SARASOTA, Fla. — Hey, did you hear the one about the baseball prospect who shot himself in the leg right before spring training and couldn’t play?
Bryce Brentz was the punch line of a lot of bad jokes in January when the handgun he was cleaning accidentally discharged and a bullet passed through his left leg. But there was nothing funny about the missed opportunity.
Instead of attending spring training with the Red Sox and getting a chance to advance in the organization, Brentz was left with two wounds and a lot of explaining to do.
“It’s one of those things you have to deal with. I couldn’t put my phone down because it was ringing so much. It was a bad two days,” the 24-year-old outfielder said. “But that’s part of life in these days of social media. Everybody knew what happened.”
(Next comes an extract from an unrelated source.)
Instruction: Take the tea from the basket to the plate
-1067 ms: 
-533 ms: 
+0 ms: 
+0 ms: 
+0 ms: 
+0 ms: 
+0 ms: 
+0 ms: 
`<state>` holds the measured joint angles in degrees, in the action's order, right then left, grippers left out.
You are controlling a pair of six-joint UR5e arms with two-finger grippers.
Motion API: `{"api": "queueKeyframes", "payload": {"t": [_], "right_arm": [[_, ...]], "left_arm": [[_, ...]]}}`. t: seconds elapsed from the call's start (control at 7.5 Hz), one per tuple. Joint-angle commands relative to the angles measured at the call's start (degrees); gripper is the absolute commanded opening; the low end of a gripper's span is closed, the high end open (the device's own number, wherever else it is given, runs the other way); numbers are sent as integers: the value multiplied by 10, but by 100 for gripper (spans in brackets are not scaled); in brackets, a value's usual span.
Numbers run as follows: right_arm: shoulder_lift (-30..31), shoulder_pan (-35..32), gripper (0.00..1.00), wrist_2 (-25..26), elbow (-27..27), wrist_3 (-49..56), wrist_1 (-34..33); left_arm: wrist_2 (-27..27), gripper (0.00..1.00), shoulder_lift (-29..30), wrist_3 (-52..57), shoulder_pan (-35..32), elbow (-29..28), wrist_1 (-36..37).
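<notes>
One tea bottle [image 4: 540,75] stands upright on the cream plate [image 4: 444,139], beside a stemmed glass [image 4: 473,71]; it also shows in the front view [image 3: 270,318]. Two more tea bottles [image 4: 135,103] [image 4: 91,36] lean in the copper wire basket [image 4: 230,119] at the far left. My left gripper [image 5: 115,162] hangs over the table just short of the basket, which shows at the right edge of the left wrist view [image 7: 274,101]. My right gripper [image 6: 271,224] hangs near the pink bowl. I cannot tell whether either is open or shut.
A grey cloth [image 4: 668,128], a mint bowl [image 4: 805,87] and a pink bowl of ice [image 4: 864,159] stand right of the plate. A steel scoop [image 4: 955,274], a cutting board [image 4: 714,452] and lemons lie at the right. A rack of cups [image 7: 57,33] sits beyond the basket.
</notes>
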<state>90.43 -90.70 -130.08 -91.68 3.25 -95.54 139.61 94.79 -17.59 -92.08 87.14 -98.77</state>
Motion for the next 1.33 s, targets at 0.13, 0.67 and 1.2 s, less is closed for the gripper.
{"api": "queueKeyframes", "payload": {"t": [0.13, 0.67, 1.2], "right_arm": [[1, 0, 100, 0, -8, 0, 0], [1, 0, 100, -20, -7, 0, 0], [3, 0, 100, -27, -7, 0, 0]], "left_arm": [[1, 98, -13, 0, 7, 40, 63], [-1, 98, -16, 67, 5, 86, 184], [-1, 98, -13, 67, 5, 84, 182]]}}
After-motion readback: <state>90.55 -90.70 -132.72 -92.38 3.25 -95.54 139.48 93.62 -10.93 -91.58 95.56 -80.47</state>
Brentz tried to convince the Red Sox that he was healthy enough to attend spring training by showing up in Fort Myers in early February. But his invitation had been rescinded.
“I know that I messed up. I hate that I put the Red Sox in that situation. I respect their decision and I understand it,” he said.
On Friday, Brentz was called up from minor league camp to start in right field in the first game of a split-squad doubleheader. He showed the Red Sox what he was capable of in the fifth inning, driving an 0-and-2 pitch from Luis Ayala well over the fence in left field.
“Happy to be up here,” Brentz said after the Red Sox and Baltimore Orioles played to a 3-3 tie in 10 innings. “He threw a sinker and I got it. It didn’t sink that much and I put a good swing on it.”
Brentz will join the Red Sox again on Saturday for their game against Tampa Bay and one day could be their right fielder. He hit .296 with an .833 OPS for Double A Portland last season and earned a promotion to Pawtucket.
Brentz was a force in the International League playoffs, going 8 for 24 with three doubles, a triple, two home runs, and five RBIs as the PawSox won the championship.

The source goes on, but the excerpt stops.